Building the Singing Voice Foundation Model (AIAA6101)

Talk By Wei XUE

Feb 01, 2024 Thursday

Abstract:

We built a large singing voice foundation model to achieve cross-gender, language, vocal range, zero resource, and rapid generation of singing voice synthesis. Unlike traditional AI singers that require hours of training data and fixed repertoire, this model can support lyrics and melody modifications. It can achieve the effect of singing any new song using only tens of seconds of data, achieving song synthesis rather than simple conversion.

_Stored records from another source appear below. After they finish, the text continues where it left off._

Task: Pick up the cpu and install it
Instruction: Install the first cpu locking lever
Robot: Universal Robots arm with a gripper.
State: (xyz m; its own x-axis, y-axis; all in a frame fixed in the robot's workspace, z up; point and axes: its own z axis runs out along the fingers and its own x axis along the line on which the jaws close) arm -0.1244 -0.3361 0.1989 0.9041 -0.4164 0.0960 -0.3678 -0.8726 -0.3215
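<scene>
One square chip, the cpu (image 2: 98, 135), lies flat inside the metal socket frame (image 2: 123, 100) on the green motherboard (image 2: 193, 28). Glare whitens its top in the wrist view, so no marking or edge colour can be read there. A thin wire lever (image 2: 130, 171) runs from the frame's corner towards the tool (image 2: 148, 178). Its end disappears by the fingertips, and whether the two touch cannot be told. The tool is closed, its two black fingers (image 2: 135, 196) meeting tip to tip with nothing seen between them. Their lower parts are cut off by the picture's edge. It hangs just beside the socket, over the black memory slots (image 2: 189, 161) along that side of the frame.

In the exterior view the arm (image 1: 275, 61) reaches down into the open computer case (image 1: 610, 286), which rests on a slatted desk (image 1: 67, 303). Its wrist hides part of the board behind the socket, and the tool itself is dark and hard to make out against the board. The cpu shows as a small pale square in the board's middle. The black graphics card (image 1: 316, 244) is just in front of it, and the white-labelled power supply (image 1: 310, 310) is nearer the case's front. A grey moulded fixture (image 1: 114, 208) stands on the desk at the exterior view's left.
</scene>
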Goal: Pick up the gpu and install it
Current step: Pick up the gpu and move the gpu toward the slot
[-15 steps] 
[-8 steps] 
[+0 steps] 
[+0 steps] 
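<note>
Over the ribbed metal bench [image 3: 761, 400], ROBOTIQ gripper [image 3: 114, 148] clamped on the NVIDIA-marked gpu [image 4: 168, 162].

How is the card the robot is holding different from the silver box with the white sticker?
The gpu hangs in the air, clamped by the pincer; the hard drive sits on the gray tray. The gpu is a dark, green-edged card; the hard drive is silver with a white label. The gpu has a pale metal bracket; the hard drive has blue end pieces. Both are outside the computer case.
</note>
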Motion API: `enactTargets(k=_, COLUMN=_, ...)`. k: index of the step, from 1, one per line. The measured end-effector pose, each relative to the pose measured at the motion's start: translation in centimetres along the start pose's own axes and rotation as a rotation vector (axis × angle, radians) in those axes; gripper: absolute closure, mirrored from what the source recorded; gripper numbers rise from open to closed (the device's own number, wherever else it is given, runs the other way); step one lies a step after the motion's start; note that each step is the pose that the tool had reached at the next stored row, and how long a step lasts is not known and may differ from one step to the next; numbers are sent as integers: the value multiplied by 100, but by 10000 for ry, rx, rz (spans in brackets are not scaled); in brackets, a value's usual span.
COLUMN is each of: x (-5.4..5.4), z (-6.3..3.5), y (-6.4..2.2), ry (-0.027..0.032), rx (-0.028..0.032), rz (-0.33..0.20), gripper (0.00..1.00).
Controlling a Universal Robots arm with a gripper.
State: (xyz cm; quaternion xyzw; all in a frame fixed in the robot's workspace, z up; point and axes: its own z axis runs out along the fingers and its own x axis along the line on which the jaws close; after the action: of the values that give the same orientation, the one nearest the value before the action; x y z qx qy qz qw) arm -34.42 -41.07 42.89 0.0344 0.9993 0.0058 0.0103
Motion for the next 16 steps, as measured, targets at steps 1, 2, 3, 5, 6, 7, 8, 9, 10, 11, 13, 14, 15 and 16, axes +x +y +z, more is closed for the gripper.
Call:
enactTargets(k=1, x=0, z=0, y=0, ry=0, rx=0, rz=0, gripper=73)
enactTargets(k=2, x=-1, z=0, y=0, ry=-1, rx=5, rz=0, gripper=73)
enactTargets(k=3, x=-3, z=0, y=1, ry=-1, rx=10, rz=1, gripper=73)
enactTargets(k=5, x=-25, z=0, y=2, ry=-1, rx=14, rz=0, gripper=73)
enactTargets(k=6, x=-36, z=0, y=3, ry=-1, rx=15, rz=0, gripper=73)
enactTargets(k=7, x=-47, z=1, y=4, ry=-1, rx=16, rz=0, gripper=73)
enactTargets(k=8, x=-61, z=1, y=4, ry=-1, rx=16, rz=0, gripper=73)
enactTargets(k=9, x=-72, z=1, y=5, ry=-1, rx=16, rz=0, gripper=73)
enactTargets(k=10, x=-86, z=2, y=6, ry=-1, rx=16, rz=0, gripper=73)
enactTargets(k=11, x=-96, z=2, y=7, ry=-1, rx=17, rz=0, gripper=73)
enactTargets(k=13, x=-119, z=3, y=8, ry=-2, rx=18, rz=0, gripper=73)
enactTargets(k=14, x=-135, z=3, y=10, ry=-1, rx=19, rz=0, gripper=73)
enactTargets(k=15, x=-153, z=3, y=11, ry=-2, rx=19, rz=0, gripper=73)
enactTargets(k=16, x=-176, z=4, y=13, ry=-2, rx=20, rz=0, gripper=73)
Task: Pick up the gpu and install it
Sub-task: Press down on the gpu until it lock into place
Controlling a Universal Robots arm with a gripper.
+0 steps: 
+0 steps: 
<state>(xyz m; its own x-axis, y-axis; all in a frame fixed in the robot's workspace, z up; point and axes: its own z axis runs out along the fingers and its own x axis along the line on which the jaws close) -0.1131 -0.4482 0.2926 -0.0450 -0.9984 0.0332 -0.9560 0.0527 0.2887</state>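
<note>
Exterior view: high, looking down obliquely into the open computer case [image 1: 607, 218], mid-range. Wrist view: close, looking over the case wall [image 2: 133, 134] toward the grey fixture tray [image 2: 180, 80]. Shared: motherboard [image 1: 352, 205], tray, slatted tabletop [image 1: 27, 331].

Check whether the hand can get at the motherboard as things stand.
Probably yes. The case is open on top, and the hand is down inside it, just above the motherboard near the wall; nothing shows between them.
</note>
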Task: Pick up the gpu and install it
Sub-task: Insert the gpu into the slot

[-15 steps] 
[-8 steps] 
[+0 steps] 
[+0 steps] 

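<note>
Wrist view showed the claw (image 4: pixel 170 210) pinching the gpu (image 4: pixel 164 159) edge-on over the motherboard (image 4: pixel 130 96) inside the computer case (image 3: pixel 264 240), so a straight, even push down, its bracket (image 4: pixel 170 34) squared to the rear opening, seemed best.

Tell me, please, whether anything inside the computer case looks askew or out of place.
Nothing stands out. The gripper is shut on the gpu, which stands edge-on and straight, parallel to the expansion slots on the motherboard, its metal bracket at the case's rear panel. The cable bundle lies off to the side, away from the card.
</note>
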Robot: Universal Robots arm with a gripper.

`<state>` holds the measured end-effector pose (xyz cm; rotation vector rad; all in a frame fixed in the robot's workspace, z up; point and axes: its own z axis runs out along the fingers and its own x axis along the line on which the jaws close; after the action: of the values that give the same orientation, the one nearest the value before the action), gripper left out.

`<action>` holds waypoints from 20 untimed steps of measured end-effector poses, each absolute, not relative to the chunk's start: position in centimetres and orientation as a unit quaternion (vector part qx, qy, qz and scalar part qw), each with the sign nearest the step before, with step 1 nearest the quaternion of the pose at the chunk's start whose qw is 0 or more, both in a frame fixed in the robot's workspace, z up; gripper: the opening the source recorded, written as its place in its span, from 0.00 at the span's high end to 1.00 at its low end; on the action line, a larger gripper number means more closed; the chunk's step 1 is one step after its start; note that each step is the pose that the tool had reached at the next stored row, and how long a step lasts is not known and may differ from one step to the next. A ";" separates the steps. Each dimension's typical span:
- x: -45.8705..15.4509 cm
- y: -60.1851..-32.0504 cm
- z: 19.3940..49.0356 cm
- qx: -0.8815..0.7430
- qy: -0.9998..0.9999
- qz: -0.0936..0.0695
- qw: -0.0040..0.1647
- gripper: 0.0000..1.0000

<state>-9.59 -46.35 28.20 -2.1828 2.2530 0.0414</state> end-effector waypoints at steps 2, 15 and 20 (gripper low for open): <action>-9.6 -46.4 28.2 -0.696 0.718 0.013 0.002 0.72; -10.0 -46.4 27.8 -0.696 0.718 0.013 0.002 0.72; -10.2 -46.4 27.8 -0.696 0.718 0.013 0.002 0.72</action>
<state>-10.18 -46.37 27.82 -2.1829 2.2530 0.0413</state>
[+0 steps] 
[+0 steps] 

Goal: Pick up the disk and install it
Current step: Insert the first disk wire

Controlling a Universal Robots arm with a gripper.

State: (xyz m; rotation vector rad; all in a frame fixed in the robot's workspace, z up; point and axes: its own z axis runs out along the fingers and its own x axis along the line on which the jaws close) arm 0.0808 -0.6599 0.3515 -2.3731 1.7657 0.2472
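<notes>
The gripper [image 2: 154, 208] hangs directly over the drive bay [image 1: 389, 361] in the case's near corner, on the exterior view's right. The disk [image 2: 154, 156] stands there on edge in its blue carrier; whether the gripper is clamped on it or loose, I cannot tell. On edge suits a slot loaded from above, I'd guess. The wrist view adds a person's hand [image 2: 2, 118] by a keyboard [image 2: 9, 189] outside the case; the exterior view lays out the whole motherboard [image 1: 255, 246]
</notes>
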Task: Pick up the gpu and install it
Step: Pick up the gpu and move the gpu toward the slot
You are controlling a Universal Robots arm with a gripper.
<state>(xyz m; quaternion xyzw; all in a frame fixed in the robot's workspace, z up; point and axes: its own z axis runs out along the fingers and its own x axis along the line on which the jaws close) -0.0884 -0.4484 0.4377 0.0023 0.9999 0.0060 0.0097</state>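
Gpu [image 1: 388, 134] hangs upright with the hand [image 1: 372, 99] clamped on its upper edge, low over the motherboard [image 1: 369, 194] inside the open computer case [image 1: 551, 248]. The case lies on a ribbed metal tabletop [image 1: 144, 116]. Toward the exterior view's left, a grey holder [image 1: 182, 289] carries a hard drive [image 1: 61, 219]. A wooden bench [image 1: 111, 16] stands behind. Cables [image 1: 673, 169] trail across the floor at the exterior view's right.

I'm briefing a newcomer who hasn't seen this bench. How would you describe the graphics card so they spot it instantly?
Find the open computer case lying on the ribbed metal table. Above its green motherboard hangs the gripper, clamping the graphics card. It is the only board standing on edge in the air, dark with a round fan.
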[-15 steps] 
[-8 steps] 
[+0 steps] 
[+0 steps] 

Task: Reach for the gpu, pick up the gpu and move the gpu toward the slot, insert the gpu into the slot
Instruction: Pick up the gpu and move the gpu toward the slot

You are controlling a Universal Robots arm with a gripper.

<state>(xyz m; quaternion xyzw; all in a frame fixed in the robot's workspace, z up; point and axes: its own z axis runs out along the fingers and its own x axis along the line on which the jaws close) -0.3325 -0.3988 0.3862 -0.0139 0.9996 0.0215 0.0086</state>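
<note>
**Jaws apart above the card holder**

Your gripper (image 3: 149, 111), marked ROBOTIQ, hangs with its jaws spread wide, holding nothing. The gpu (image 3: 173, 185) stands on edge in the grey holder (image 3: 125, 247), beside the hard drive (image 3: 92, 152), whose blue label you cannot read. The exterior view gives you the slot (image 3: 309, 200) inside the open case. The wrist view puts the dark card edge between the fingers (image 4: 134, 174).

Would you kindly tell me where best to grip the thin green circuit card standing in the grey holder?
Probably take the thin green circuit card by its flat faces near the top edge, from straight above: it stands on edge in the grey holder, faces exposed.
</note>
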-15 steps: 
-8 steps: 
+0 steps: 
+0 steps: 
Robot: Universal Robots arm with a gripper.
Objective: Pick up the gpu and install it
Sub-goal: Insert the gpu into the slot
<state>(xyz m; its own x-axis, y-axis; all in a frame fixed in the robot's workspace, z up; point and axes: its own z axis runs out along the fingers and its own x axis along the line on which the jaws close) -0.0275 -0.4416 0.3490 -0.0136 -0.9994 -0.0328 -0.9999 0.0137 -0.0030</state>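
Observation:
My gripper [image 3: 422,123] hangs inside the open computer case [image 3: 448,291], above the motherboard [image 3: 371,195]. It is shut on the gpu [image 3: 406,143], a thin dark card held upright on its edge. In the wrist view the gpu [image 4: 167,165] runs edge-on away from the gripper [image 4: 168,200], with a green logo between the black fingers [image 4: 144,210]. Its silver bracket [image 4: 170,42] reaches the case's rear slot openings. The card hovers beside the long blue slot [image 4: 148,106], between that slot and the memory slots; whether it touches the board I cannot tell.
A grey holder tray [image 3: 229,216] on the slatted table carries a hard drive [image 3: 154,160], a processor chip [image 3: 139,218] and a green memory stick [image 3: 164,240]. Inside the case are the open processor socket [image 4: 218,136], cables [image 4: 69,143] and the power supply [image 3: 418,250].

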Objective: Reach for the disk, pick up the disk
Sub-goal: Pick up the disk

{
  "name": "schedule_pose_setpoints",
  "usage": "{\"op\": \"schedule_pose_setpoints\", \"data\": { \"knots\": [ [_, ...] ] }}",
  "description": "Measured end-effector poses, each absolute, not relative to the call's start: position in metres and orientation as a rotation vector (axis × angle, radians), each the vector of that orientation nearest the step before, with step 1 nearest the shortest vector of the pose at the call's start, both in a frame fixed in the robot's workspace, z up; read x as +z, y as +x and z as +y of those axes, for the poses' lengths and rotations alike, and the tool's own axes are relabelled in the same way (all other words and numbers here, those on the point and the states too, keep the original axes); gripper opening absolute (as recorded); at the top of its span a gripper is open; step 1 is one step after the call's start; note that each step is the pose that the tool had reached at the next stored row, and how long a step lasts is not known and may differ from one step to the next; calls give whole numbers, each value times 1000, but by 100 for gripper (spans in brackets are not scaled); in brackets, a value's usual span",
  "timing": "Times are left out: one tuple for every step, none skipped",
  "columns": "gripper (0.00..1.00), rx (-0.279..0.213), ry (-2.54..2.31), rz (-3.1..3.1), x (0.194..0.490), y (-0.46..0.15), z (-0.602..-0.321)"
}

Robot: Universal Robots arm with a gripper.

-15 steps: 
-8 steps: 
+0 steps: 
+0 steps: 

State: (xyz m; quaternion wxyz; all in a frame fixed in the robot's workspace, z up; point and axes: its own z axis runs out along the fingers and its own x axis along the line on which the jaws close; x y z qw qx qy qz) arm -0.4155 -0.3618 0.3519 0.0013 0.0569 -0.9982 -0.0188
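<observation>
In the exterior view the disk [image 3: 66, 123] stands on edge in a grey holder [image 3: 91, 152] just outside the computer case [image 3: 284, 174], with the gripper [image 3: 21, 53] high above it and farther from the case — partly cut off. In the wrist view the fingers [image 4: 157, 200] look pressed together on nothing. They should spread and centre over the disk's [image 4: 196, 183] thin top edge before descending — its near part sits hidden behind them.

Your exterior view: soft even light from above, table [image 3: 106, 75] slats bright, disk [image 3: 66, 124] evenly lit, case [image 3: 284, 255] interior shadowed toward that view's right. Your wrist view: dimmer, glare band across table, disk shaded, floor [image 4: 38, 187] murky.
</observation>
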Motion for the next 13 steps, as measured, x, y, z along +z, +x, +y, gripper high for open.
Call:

This talk will introduce a series of supporting technologies, including timbre synthesizer based on NAS-FM, CoMoSpeech, CoMoSVC, etc.

Time:

Feb 01, 2024 Thursday

11:00-11:50

Location:

Rm W1-101, GZ Campus

Online Zoom

Join Zoom athttps://hkust-gz-edu-cn.zoom.us/j/4236852791 OR 423 685 2791

Speaker Bio:

Dr. Wei Xue

Assistant Professor

Division of Emerging Interdisciplinary Areas (EMIA), Hong Kong University of Science and Technology

Wei Xue is currently an Assistant Professor at Division of Emerging Interdisciplinary Areas (EMIA), Hong Kong University of Science and Technology (HKUST). He received the Bachelor degree in automatic control from Huazhong University of Science and Technology in 2010, and the Ph.D. degree in pattern recognition and intelligent systems from Institute of Automation, Chinese Academy of Sciences in 2015. From August 2015 to September 2018 he was first a Marie Curie Experienced Researcher and then a Research Associate in Speech and Audio Processing Group, Department of Electrical & Electronic Engineering, Imperial College London, UK. He was a Senior Research Scientist at JD AI Research, Beijing, from November 2018 to December 2021, where he was leading the R&D on front-end speech processing and acoustic modelling for robust speech recognition. From January 2022 to April 2023 he was an Assistant Professor at Department of Computer Sciences, Hong Kong Baptist University. He was a visiting scholar at Université de Toulon and KU Leuven. Wei’s research interests are in speech and music intelligence, including AI music generation, speech enhancement and separation, room acoustics, as well as speech and audio event recognition. He was a former Marie Curie Fellow and was selected into the Beijing Overseas Talent Aggregation Project. He currently leads the AI music research in the theme-based Art-Tech project which totally received HK$52.8 million from Hong Kong RGC.